Laura Anders Lee// July 30, 2023//
Richmond developer Duke Dodson fondly remembers spending summer days as a child at Colonial Beach, a Northern Neck beach town bordering Maryland on the Potomac River. So, when the town listed 12 parcels of land for sale in 2020, he jumped at the opportunity.
“My grandparents went to Colonial Beach back in the day to eat, drink and dance,” Dodson recalls. “It was booming in the ’50s — like a mini-Atlantic City.” Then legal in Maryland, casinos with slot machines were built atop piers in the river, reachable from Colonial Beach. But “laws changed, the casinos closed, and the town struggled a little bit.”
When complete, Dodson Development Group’s $25 million CoBe on the Potomac development will include 35 housing units, restaurants, coworking space and a gourmet shop. Dodson’s development vision persuaded the town to sell him the land for $2.7 million, says Colonial Beach Economic Development Manager Kelly Evko.
“CoBe on the Potomac is giving the town the momentum it needs,” Evko says. “Duke Dodson has been really engaged with our citizens and stakeholders and has family ties here. We’re working together to honor the town’s history and culture while we evolve and grow our tax base.”
The project’s first phase, School Hill Townes, opened in October 2022 with 13 town homes, a putting green and swimming pool. For the second phase, completed in June, Dodson transformed three 100-plus-year-old buildings to accommodate two vacation rental apartments and two commercial tenants: Circa1892 wine and cheese shop, named for Colonial Beach’s origins as a Victorian-era steamboat summer resort town for D.C. residents, and CoBe Workspaces, a coworking space with an old bank vault serving as a conference room.

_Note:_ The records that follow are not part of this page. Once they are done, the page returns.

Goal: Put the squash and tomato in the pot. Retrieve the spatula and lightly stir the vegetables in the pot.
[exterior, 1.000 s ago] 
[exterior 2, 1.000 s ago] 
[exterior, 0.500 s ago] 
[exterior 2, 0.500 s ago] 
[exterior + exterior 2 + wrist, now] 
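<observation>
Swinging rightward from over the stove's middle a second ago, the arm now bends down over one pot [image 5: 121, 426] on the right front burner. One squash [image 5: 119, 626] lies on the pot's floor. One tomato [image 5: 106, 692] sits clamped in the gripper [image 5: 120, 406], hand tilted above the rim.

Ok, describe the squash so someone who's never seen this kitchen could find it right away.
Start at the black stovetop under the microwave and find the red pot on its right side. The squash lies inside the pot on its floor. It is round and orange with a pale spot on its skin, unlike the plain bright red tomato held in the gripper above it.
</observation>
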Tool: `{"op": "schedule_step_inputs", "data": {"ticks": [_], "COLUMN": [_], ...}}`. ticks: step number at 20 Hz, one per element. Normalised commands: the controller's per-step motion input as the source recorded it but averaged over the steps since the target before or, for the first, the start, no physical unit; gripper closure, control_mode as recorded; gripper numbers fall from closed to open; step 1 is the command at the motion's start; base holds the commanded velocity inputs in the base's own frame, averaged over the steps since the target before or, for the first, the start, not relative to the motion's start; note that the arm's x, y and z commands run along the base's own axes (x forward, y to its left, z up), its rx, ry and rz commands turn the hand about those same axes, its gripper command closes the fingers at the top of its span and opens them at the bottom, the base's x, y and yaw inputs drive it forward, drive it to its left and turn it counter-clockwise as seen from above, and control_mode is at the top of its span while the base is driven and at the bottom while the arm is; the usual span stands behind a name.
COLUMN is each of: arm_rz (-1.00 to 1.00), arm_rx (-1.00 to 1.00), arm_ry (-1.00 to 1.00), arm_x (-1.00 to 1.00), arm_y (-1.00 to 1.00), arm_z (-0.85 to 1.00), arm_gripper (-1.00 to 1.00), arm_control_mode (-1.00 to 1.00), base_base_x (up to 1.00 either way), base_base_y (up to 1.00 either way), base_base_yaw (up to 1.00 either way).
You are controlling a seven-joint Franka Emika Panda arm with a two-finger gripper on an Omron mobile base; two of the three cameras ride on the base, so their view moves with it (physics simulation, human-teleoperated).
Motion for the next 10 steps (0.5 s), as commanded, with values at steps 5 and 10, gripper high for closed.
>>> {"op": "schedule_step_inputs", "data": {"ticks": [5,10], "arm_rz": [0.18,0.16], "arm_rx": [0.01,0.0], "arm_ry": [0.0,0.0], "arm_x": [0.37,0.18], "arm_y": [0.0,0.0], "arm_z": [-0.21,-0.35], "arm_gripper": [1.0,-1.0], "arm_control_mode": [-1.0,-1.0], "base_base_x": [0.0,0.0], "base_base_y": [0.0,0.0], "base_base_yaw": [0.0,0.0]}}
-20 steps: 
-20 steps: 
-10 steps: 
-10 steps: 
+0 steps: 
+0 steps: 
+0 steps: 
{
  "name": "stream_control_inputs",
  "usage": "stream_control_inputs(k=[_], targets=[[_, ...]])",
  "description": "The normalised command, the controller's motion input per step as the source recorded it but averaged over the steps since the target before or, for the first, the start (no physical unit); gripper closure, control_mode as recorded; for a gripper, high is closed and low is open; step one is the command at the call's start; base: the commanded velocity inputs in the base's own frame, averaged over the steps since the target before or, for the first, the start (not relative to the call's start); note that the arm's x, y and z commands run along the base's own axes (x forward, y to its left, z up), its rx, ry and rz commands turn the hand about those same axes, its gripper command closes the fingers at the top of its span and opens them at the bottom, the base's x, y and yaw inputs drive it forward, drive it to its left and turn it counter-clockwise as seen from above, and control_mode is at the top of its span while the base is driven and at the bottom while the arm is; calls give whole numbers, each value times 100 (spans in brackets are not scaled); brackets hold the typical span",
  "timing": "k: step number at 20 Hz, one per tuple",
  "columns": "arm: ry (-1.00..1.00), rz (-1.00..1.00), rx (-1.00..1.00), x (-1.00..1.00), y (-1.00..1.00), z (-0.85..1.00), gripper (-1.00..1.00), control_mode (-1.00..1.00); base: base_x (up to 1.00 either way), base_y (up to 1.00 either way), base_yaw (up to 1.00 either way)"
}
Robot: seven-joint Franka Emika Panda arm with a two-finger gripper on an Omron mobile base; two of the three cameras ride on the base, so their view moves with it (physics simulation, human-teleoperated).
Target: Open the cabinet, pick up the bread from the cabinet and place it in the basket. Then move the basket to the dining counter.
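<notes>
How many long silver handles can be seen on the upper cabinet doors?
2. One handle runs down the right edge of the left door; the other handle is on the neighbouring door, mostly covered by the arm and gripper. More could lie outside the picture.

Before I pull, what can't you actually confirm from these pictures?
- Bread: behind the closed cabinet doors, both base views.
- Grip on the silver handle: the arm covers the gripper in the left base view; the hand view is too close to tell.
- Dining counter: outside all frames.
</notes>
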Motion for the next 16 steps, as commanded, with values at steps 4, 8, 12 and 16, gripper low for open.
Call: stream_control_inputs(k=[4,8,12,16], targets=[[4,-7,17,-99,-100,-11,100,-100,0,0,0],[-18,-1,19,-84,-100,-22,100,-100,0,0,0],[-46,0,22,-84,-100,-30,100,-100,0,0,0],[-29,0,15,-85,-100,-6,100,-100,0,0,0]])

“Our favorite thing is seeing people enjoy spaces that were once blighted buildings,” says Dodson. “We like [developing] a cluster of projects together that help a neighborhood come back to life.”
CoBe’s third phase, scheduled for an October opening, includes two restaurants, Drift and Muse. Above the restaurants will be Osprey Flats, a community of nine condos named for the town’s prominent bird population. CoBe’s fourth phase calls for a waterfront boutique hotel, but plans aren’t complete.
Partners for CoBe on the Potomac include Richmond-area firms Campfire, Dana Hennesey Designs, Fultz & Singh Architects, Timmons Group, and THS Construction. Dodson estimates the project has created 260 construction jobs and 50 permanent jobs.